GOVERNMENT must obey international treaties which it is signatory to particularly those against the discrimination of women the Community Water Alliance (CWA) has said.

In Zimbabwe, women and children are mostly affected by the challenges that come with the water crisis.

According to CWA, of the typhoid and diarrhoea cases recorded, 60% of those affected are women with the majority of them being young people.

Across the country, women in both rural and urban areas, travel long distances to water points after getting up as early as 3am.

A snap survey carried out by this publication in Harare’s high density suburbs, Glen View, Budiriro, Kuwadzana revealed that nine out of 10 people at water point queues are women and they often have to wait six or more hours for their turn to get water.

In a recent interview with, CWA programmes manager, Hardlife Mudzingwa said government should establish a “gendered” water provision framework and increase the budget allocation for water.

“We did a parallel typhoid diarrhoea tabulation process for Glen View particularly Wards 31 and 32, Dzivarasekwa Wards 39 and 40 and Hatcliffe.

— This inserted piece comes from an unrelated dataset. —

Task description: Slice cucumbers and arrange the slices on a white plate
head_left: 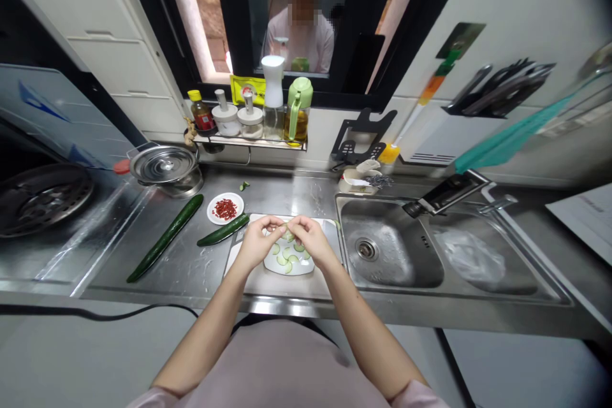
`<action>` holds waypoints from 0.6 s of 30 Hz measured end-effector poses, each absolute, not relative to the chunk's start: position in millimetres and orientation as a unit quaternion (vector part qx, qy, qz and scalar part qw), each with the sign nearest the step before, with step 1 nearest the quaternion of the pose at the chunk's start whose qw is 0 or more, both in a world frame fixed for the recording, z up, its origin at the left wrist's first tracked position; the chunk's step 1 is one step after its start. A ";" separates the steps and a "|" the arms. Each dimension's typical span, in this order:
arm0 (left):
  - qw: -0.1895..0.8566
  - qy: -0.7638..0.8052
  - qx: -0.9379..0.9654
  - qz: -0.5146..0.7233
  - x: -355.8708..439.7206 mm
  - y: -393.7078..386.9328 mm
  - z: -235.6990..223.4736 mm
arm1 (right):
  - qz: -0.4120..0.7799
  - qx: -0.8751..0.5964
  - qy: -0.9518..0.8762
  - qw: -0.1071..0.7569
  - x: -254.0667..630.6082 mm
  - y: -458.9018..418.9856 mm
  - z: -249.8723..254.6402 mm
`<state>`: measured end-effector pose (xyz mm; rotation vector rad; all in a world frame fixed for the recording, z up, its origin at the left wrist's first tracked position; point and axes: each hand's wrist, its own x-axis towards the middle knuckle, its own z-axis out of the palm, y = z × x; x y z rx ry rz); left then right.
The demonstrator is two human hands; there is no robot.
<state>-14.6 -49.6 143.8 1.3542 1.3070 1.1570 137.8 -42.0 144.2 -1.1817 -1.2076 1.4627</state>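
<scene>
My left hand [261, 241] and my right hand [310, 239] meet fingertip to fingertip above a white plate [300, 268]. Both are closed in a pinch on a small pale-green cucumber slice, mostly covered by the fingers. Several thin cucumber slices [282, 261] lie spread on the plate. Under it is a pale cutting board [258, 284]. A flat grey blade [329, 229] shows at the board's right, partly hidden by my right hand. Left of the board rests a cut length of cucumber [222, 231], its right end reaching the board's edge.
A whole cucumber [165, 239] lies farther left, near a small dish of chopped red chili [224, 208]. Behind stand a lidded steel pot [165, 166] and a seasoning rack [258, 140]. On the right are the sink [394, 248], its faucet [449, 194] and a knife holder [459, 121].
</scene>
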 end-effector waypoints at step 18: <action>0.539 0.544 0.469 0.440 -10.1 -62.1 124.0 | 0.671 -0.471 -0.410 0.399 141.8 -36.7 138.7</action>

The statistics in terms of those that are being affected shows that more than 60% are women and of those, the majority are young people.

“We need a gendered water provision framework in the country and we need to appreciate that the challenges of water crises affect women more and part of the appreciation is to increase the budget allocation on water at national level which is fundamental,” said Mudzingwa.

Treasury last month released $37 million towards provision of water and sanitation in Harare after the capital was forced to shutdown its main water treatment plant due to shortage of water treatment chemicals.

Zimbabwe’s patriarchal society household chores are confined to females including the duties of collecting water.

Mudzingwa added: “Government should follow the international treaties and laws which it is signatory to such as the Convention of Elimination to Discrimination against Women which states that women should have access to adequate living conditions particularly in relation to water supply.”

CWA is currently pushing for government to declare the water situation a national crisis and try to find solutions from the private sector.

Water levels at Kariba Dam, Zimbabwe’s main power source, have severely declined this year resulting in power cuts which have hugely affected the water and sanitation situation.